If my partner emotionally cheated but stopped, should I forgive them?

  1. There is no single answer—it depends on individual circumstances and personal boundaries. Counseling helps objectively decide if remaining is healthy. While stopping is positive, the hurt partner must feel the accountability and changed behavior are sincere before regaining trust. It’s also important to consider how mental illness or depression may have influenced the situation.

Conclusion

All forms of infidelity represent selfish acts that violate the committed bond. While emotional betrayal may threaten the very foundation of love and care at the core of the relationship, both acts are traumatic experiences of distrust.

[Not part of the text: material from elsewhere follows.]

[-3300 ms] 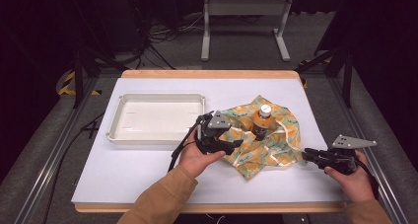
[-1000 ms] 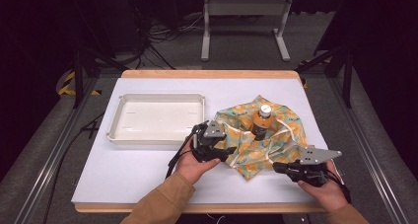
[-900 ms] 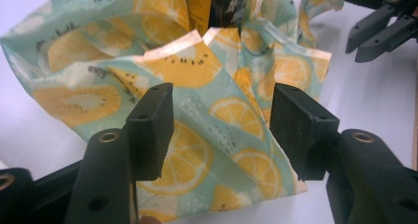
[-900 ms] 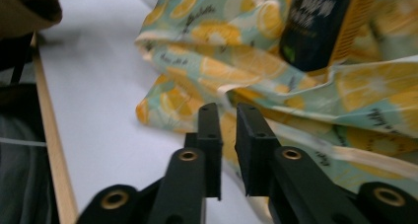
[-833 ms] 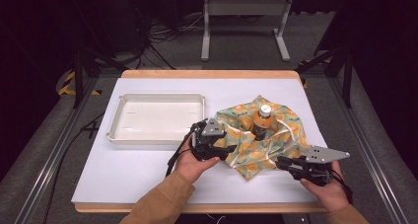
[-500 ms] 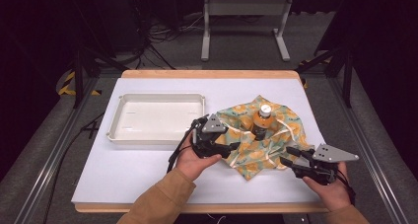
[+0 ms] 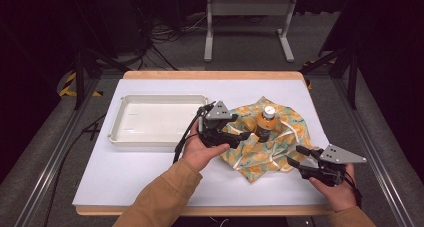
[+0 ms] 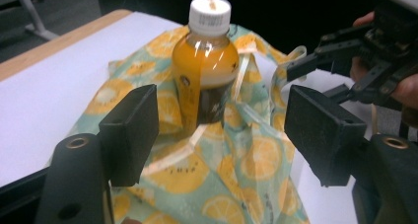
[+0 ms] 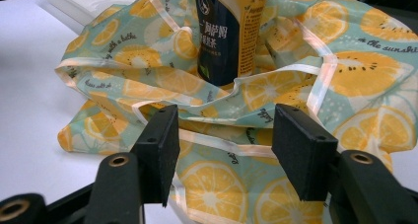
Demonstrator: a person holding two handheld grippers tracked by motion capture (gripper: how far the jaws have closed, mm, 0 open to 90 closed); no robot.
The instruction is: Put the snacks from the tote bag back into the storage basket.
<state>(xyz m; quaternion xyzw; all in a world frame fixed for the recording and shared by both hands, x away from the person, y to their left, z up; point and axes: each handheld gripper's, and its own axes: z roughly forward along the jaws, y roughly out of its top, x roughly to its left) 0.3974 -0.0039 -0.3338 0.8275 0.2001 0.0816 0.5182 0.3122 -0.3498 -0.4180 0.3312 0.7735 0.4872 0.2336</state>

What truly matters most is how the cheating incident makes each partner feel -whether feelings of worthlessness, jealousy, anger, or desire to end things. Those impacted must decide what they need to recover and feel secure again. Even fractured trusts can heal with care, honesty, and professional help. But reconciliation requires willingness and patience from both.

Overall, this complex issue has arguments on both sides. The impact depends significantly on the circumstance. The path forward involves open communication, accepting responsibility, and commitment to rebuild what was broken without the betrayed partner’s fault. Many relationships can regain their former closeness with effort, though some wounds prove too deep.